Does the Axiom of Choice give the strategy function for the existential quantifier in all formulas?

I was digging around the Axiom of Choice and looking at it from the angle that without choice, $\forall _{x\in S} \exists_{y\in\cup S} y\in x$ doesn't give us a function from the $x$ to the $y$, I found it obvious again and the situation without choice now looks ridiculous. Surely if the existential quantifier has a strategy, it should also exist in the object world of set theory.
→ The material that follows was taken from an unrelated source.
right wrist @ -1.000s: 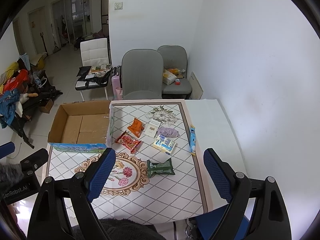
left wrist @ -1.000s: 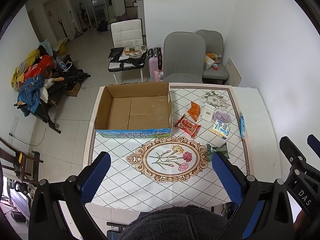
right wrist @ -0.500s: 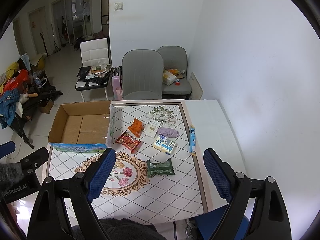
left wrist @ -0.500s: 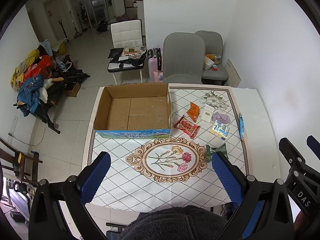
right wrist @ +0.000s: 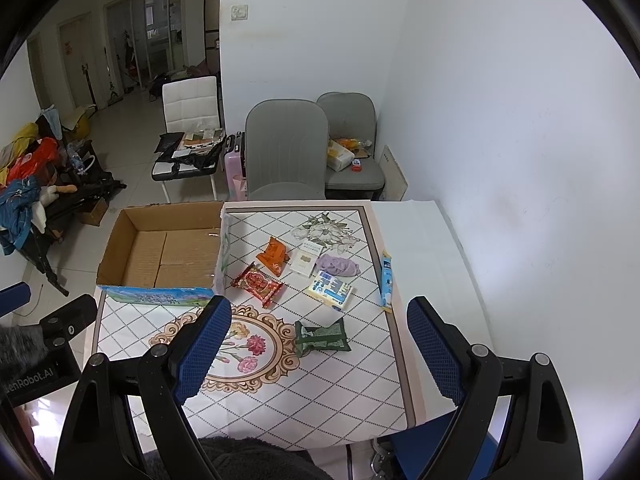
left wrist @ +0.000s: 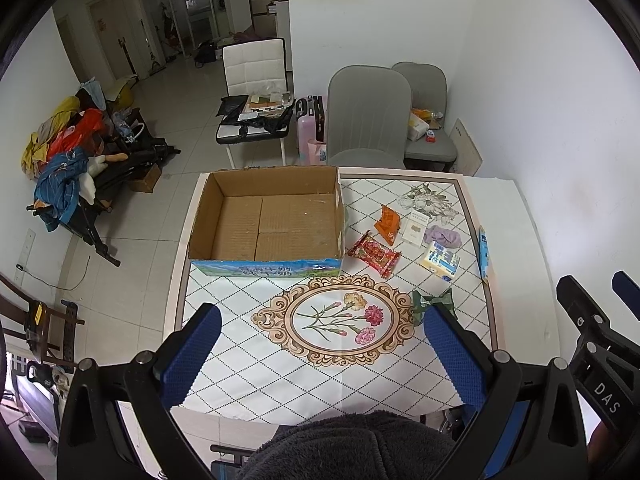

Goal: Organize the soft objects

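Left gripper (left wrist: 320, 350) fingers spread wide, holding nothing, hovering above the near edge of the table (left wrist: 516, 240). Right gripper (right wrist: 320, 344) fingers also wide apart, nothing between them, above the near right part of the table. Green packet (right wrist: 322, 337) lies on the patterned tablecloth (left wrist: 248, 368) between the right fingers in view, not touched. Farther out: red snack packet (right wrist: 258, 283) just beside the cardboard box (left wrist: 218, 216), orange packet (right wrist: 273, 256) behind it, small white box (right wrist: 306, 262), purple cloth (right wrist: 338, 265), blue-white tissue pack (right wrist: 330, 289), long blue tube-shaped packet (right wrist: 386, 280) at the cloth's right border. Cardboard box sits open on the table's far left corner, nothing visible inside. Two grey chairs (right wrist: 286, 152) and a white chair (right wrist: 192, 106) behind the table.
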Tool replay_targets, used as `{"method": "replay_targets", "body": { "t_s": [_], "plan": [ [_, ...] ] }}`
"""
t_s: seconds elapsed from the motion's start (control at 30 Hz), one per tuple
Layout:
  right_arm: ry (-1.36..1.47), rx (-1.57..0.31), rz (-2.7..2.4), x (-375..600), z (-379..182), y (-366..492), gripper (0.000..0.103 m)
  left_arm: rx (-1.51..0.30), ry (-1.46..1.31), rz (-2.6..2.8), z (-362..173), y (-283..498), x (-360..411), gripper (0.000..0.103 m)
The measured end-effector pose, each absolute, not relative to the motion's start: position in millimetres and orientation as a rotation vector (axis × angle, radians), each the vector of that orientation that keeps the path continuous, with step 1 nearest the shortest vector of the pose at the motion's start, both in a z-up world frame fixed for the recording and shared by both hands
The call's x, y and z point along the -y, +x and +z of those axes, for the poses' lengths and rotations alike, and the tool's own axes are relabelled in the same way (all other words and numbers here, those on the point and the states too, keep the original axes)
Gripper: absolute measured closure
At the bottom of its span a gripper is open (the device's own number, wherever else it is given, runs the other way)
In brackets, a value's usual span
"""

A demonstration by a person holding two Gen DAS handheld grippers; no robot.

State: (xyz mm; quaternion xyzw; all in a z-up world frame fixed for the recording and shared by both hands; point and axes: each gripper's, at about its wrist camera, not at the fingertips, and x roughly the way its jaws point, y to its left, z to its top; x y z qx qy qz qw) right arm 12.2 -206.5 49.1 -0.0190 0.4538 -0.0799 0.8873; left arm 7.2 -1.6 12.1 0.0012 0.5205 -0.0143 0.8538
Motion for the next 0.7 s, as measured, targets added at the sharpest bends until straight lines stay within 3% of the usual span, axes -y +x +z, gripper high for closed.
{"method": "replay_targets", "body": {
  "t_s": [0.7],
  "plan": [
    [-0.038,-0.94,-0.169,204.3,47.0,15.0,0.011,-1.092,-0.005,-0.035,12.4,7.4,1.9,0.0]
  ]
}}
I'm pretty sure choice can prove the existence of such a strategy for any claim of the form $\forall_{x\in X} \exists_{y\in Y} P(x,y)$ (in this answer J.D. Hamkins seems to say that the bounds on $y$ can be dropped, but I don't understand why). Now I am worried that the "ridiculous" situation arises even with choice in the case of more complicated forms. My intuition is that any true formula with bounded quantifiers in prenex form should imply the existence of a function describing the winning strategy for the existential quantifier. As far as I can tell, this even makes sense as an axiom schema of set theory. Has such an axiom schema been considered? Is it implied by $AC$? Is it at all (eqi)consistent with $ZF$?
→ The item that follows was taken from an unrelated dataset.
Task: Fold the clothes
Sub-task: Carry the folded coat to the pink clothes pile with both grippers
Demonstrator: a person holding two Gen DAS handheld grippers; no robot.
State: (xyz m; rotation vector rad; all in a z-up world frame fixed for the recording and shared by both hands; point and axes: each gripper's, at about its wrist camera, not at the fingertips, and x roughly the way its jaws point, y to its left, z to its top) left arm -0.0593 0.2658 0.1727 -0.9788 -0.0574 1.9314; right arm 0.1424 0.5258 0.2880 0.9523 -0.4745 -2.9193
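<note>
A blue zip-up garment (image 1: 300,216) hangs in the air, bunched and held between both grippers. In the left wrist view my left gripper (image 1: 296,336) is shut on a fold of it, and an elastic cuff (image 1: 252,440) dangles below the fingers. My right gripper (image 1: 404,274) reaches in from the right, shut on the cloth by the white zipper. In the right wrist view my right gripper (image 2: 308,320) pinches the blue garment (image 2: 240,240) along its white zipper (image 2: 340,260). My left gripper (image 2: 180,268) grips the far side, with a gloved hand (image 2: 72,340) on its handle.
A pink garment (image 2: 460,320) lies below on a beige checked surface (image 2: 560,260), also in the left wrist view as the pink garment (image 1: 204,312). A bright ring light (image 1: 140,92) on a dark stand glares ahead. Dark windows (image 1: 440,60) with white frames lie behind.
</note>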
Indeed, the construction of the strategy function generalizes to longer formulas. For completeness, for a formula $\forall_{x\in X}\exists_{y\in Y} R(x,y)$ where $R$ is a formula with two free variables, take the function $f:X\to 2^Y$ with $ f(x) =\{y \in Y : R(x,y)\}$ and compose it with a choice function for $2^Y$. This gives us $\exists_{g : X \to Y}\forall_{x\in X} R(x,g(x))$.
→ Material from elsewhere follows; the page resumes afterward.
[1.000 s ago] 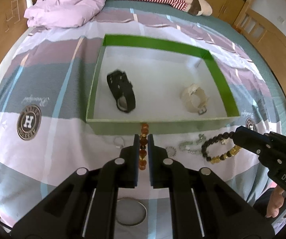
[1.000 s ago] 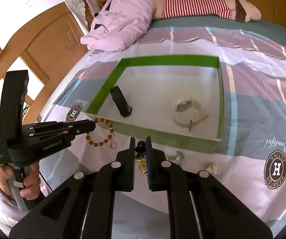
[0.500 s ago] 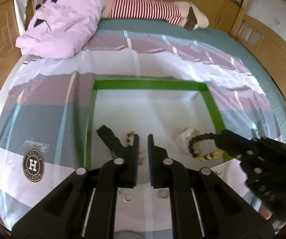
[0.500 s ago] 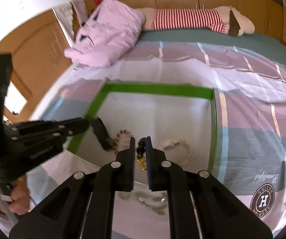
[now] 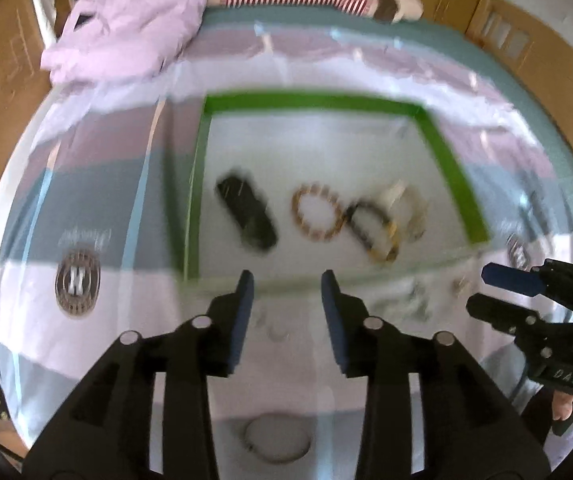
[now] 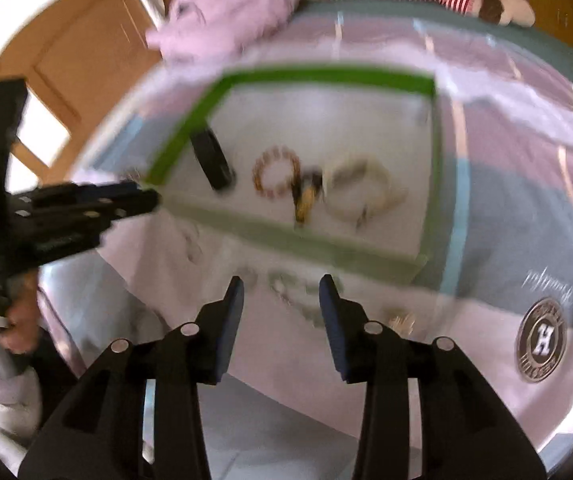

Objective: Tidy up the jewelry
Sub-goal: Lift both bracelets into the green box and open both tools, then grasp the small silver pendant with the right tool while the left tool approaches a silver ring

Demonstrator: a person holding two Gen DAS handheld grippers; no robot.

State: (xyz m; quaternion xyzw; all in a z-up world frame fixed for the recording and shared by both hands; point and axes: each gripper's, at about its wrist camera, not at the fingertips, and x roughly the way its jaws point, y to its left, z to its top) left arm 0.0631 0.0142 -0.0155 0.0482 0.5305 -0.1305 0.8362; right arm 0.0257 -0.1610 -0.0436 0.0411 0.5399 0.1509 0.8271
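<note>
Both grippers, left gripper (image 5: 287, 280) and right gripper (image 6: 281, 284), had jaws spread apart, grasping nothing; amber beaded bracelet (image 5: 317, 218) and black-and-gold beaded bracelet (image 5: 374, 232) lay at frame centre inside green-rimmed shallow white box (image 5: 310, 102).

My left gripper (image 5: 287, 294) hung with its jaws spread wide and empty, just short of the green-rimmed box (image 5: 310, 101). Inside lay a black watch (image 5: 247, 217), an amber bead bracelet (image 5: 317, 217) and a dark bead bracelet (image 5: 373, 233), touching what was probably a cream watch (image 5: 408, 204), blurred. My right gripper (image 5: 476, 289) was parted too.
</note>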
For a longer formula we can move the existential quantifiers to the left one by one. For example for $$\forall_{a\in A}\exists_{b\in B}\forall_{c\in C}\exists_{d\in D} S(a,b,c,d)$$ we can first take $$\forall_{a\in A}\exists_{b\in B} (\forall_{c\in C}\exists_{d\in D} S(a,b,c,d))$$ with the part in the parentheses being the $R$ from the two quantifier construction. We obtain $$\exists_{g : A \to B}\forall_{a\in A} \forall_{c\in C}\exists_{d\in D} S(a,b,c,d)$$ which can be rewritten as

$$\exists_{g : A \to B}\forall_{(a,c)\in A\times C}\exists_{d\in D} S(a,g(a),c,d)$$

then we can apply the construction again the part after the first existential quantifier.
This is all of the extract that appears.